• **Exercise instructions**: Write out exactly what each line says, starting with the first line below and ending on the one with "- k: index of".

• **Source data**:
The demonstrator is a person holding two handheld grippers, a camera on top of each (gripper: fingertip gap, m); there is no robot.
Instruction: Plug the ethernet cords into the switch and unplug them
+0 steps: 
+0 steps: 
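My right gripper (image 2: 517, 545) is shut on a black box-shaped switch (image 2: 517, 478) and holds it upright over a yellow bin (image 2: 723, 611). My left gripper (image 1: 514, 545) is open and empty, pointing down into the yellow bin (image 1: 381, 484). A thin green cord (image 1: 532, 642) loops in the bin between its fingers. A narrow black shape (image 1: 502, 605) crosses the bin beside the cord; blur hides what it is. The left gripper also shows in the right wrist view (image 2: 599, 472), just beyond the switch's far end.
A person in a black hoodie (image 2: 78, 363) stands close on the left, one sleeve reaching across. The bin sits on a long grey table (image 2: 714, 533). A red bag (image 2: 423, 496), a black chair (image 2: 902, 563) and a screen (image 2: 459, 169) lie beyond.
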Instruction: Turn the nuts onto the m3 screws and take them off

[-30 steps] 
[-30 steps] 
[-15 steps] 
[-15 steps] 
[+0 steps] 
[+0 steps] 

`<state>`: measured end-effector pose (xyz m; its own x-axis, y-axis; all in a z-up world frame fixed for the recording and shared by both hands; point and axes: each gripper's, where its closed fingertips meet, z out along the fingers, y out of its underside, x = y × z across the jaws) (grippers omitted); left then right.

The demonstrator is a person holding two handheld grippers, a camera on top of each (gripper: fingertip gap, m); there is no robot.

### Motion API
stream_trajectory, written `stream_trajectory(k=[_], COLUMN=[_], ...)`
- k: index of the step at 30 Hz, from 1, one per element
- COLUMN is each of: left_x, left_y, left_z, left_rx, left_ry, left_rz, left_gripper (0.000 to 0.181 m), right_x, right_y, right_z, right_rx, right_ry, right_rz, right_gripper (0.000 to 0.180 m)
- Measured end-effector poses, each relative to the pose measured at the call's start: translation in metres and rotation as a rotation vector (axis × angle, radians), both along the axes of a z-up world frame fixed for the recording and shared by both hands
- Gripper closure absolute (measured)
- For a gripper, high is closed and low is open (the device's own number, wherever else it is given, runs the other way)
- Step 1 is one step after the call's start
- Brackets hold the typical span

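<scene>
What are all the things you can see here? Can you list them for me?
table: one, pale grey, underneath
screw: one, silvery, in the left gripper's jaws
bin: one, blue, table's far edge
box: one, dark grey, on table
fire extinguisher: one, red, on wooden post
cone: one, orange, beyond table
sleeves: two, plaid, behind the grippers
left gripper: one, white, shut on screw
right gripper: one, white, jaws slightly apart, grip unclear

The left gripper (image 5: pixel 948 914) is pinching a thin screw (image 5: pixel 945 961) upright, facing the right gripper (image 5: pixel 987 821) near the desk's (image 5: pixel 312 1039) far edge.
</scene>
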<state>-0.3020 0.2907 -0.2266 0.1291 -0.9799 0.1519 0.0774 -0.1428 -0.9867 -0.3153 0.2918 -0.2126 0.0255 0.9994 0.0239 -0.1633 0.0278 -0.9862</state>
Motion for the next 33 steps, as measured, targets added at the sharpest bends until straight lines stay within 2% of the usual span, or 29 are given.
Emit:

• **Response area**:
The demonstrator is a person holding two handheld grippers, a camera on top of each (gripper: fingertip gap, m); there is no robot.
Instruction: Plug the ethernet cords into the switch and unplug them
+0 steps: 
+0 steps: 
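My right gripper (image 2: 517, 545) is shut on a black box-shaped switch (image 2: 517, 478) and holds it upright over a yellow bin (image 2: 723, 611). My left gripper (image 1: 514, 545) is open and empty, pointing down into the yellow bin (image 1: 381, 484). A thin green cord (image 1: 532, 642) loops in the bin between its fingers. A narrow black shape (image 1: 502, 605) crosses the bin beside the cord; blur hides what it is. The left gripper also shows in the right wrist view (image 2: 599, 472), just beyond the switch's far end.
A person in a black hoodie (image 2: 78, 363) stands close on the left, one sleeve reaching across. The bin sits on a long grey table (image 2: 714, 533). A red bag (image 2: 423, 496), a black chair (image 2: 902, 563) and a screen (image 2: 459, 169) lie beyond.
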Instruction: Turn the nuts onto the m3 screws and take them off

[-30 steps] 
[-30 steps] 
[-15 steps] 
[-15 steps] 
[+0 steps] 
[+0 steps] 

`<state>`: measured end-effector pose (xyz m; its own x-axis, y-axis; all in a z-up world frame fixed for the recording and shared by both hands; point and axes: each gripper's, where its closed fingertips meet, z out along the fingers, y out of its underside, x = y × z across the jaws) (grippers omitted); left then right.

The demonstrator is a person holding two handheld grippers, a camera on top of each (gripper: fingertip gap, m); there is no robot.

### Motion API
stream_trajectory, written `stream_trajectory(k=[_], COLUMN=[_], ...)`
- k: index of the step at 30 Hz, from 1, one per element

Now the output is complete.